Conforter, renforcer et assurer une meilleure gouvernance de l’espace Schengen, c’est tout simplement assurer la survie de cet espace de liberté de circulation pour les hommes et les femmes en situation régulière. Cette libre circulation suppose un certain nombre de règles, qui doivent par exemple prendre en compte l’hypothèse d’une crise brutale, entraînant un afflux massif d’immigrés. C'est la raison pour laquelle le Sénat et l'Assemblée nationale ont créé un groupe de suivi sur les accords de Schengen : il importe de conserver cet acquis communautaire fondamental qu’est la liberté de circulation des personnes.
Par ailleurs, nous devons faire preuve de réalisme et de fermeté s’agissant de la crise grecque. En défendant la Grèce, nous défendons notre monnaie commune. Mais cet effort, auquel les créanciers privés sont appelés à participer, ce dont je me réjouis, devra nécessairement s’accompagner de réformes structurelles très profondes : la Grèce devra, le plus tôt possible, procéder à un certain nombre de privatisations et rationaliser sa gouvernance. En dégageant 50 milliards d’euros, elle adresserait également un message très clair aux marchés et à ses partenaires de l’Eurogroupe.
Enfin, je vous remercie, monsieur le ministre, d’avoir souligné que l’Europe est sortie, avec le traité de Lisbonne, d’une vision dichotomique opposant fédéralisme et confédéralisme. Il faut avant tout savoir faire preuve de réactivité et de souplesse dans l’action. C’est précisément là, me semble-t-il, l’un des grands acquis de ce traité.
En conclusion, je tiens à saluer l’action de la France au sein du couple franco-allemand dans la crise difficile que nous traversons, dont l’Europe, je l’espère, sortira renforcée. À cet instant, je voudrais citer M. Barnier : « Malheur à celui qui ne bouge pas quand tout, autour de lui, est en mouvement ! Malheur à celui qui préfère être solitaire quand, précisément, il convient d’être solidaire ! »
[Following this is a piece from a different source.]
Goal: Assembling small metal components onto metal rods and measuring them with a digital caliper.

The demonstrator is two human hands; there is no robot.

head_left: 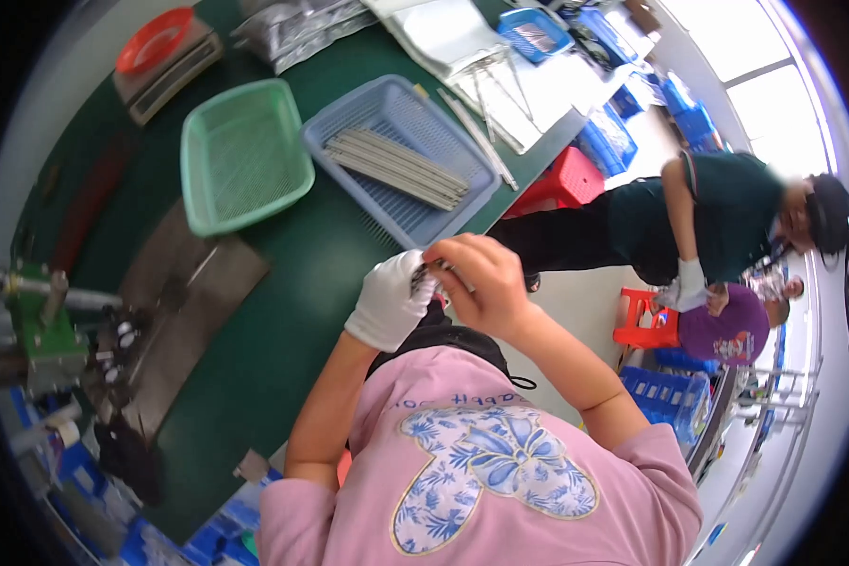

Nous en avons terminé avec le débat préalable au Conseil européen du 24 juin 2011.
La commission des affaires étrangères, de la défense et des forces armées a fait connaître qu’elle propose la candidature de Mme Monique Cerisier-ben Guiga pour siéger au sein du conseil d’orientation de France Expertise Internationale.
Cette candidature a été affichée et sera ratifiée, conformément à l’article 9 du règlement, s’il n’y a pas d’opposition à l’expiration du délai d’une heure.
Mes chers collègues, nous allons maintenant interrompre nos travaux ; nous les reprendrons à vingt et une heures cinquante.
La séance est suspendue.
La séance, suspendue à dix-neuf heures cinquante, est reprise à vingt-et-une heures cinquante-cinq, sous la présidence de M. Jean-Léonce Dupont.